→ **TASK DESCRIPTION**:
Exact copy, pictures excluded: write out every line below.

→ **PROVIDED MATERIAL**:

Content starts

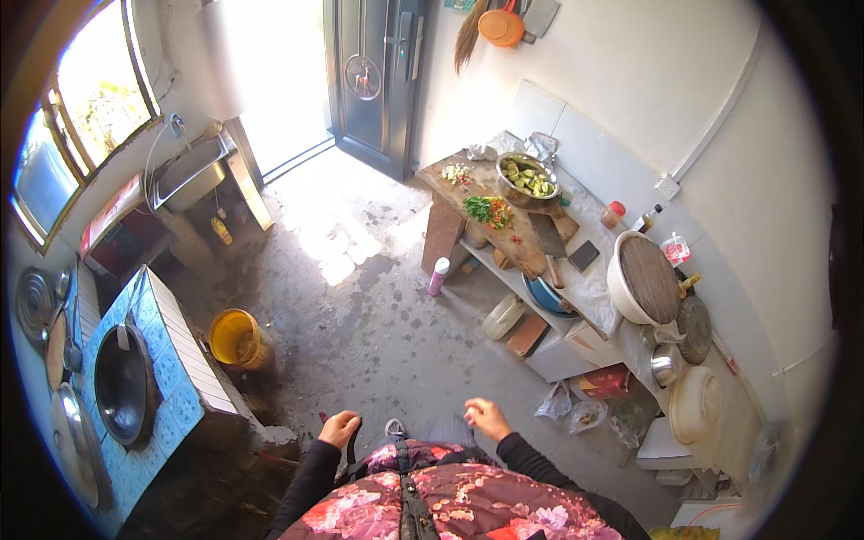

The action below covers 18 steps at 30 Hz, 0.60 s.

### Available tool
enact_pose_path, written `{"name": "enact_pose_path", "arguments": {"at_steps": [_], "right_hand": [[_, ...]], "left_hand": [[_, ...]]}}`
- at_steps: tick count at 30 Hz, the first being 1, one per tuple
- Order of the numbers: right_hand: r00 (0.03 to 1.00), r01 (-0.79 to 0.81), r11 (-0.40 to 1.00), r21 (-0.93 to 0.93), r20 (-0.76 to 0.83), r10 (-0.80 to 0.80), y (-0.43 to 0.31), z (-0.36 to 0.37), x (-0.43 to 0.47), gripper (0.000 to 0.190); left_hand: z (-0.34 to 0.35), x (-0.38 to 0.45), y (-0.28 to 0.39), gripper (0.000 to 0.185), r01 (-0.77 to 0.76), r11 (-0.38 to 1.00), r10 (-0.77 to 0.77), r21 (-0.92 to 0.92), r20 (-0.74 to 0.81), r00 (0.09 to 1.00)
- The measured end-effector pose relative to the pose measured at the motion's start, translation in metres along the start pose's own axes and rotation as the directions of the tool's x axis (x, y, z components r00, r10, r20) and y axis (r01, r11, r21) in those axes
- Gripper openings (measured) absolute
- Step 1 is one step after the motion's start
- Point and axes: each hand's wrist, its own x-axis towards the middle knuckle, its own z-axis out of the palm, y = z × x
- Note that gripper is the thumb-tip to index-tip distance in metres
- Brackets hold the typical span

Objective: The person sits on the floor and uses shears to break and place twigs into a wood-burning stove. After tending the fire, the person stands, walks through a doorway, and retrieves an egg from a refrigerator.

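At the lower middle, my left hand [339,428] is loosely curled beside a dark strap [352,439]; whether it grips the strap I cannot tell. My right hand [489,418] hangs over the floor in front of the floral jacket [472,493], its fingers half bent and nothing seen in it. Farther off, a wooden cutting board [459,182] carries chopped greens [478,208], chopped orange and red pieces [500,213] and pale chopped bits [455,174]. A cleaver [548,236] and a metal bowl of cut green vegetable [526,177] are on it too.
A tiled stove with a wok [123,385] stands at left, a yellow bucket [241,339] beside it. A pink bottle [439,277] is on the floor. The right counter bears a phone [584,256] and a white basket [624,280]. Beyond is an open door [371,81].
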Motion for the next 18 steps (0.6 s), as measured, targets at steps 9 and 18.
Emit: {"name": "enact_pose_path", "arguments": {"at_steps": [9,18], "right_hand": [[0.840,0.408,0.846,-0.344,-0.222,-0.496,-0.173,-0.079,0.224,0.015],[0.811,0.495,0.853,-0.165,-0.265,-0.522,-0.268,-0.173,0.547,0.016]], "left_hand": [[-0.016,0.157,0.070,0.030,0.068,0.966,-0.045,-0.250,0.095,0.994],[-0.077,0.297,0.113,0.024,0.173,0.918,-0.233,-0.357,-0.131,0.964]]}}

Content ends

→ **SOLUTION TO THIS TASK**:
The action below covers 18 steps at 30 Hz, 0.60 s.

### Available tool
enact_pose_path, written `{"name": "enact_pose_path", "arguments": {"at_steps": [_], "right_hand": [[_, ...]], "left_hand": [[_, ...]]}}`
- at_steps: tick count at 30 Hz, the first being 1, one per tuple
- Order of the numbers: right_hand: r00 (0.03 to 1.00), r01 (-0.79 to 0.81), r11 (-0.40 to 1.00), r21 (-0.93 to 0.93), r20 (-0.76 to 0.83), r10 (-0.80 to 0.80), y (-0.43 to 0.31), z (-0.36 to 0.37), x (-0.43 to 0.47), gripper (0.000 to 0.190); left_hand: z (-0.34 to 0.35), x (-0.38 to 0.45), y (-0.28 to 0.39), gripper (0.000 to 0.185), r01 (-0.77 to 0.76), r11 (-0.38 to 1.00), r10 (-0.77 to 0.77), r21 (-0.92 to 0.92), r20 (-0.74 to 0.81), r00 (0.09 to 1.00)
- The measured end-effector pose relative to the pose measured at the motion's start, translation in metres along the start pose's own axes and rotation as the directions of the tool's x axis (x, y, z components r00, r10, r20) and y axis (r01, r11, r21) in those axes
- Gripper openings (measured) absolute
- Step 1 is one step after the motion's start
- Point and axes: each hand's wrist, its own x-axis towards the middle knuckle, its own z-axis out of the palm, y = z × x
- Note that gripper is the thumb-tip to index-tip distance in metres
- Brackets hold the typical span

Objective: The person sits on the floor and uses shears to break and place twigs into a wood-burning stove. After tending the fire, the person stands, walks through a doorway, and retrieves an egg from a refrigerator.

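At the lower middle, my left hand [339,428] is loosely curled beside a dark strap [352,439]; whether it grips the strap I cannot tell. My right hand [489,418] hangs over the floor in front of the floral jacket [472,493], its fingers half bent and nothing seen in it. Farther off, a wooden cutting board [459,182] carries chopped greens [478,208], chopped orange and red pieces [500,213] and pale chopped bits [455,174]. A cleaver [548,236] and a metal bowl of cut green vegetable [526,177] are on it too.
A tiled stove with a wok [123,385] stands at left, a yellow bucket [241,339] beside it. A pink bottle [439,277] is on the floor. The right counter bears a phone [584,256] and a white basket [624,280]. Beyond is an open door [371,81].
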Motion for the next 18 steps (0.6 s), as measured, targets at steps 9 and 18.
Emit: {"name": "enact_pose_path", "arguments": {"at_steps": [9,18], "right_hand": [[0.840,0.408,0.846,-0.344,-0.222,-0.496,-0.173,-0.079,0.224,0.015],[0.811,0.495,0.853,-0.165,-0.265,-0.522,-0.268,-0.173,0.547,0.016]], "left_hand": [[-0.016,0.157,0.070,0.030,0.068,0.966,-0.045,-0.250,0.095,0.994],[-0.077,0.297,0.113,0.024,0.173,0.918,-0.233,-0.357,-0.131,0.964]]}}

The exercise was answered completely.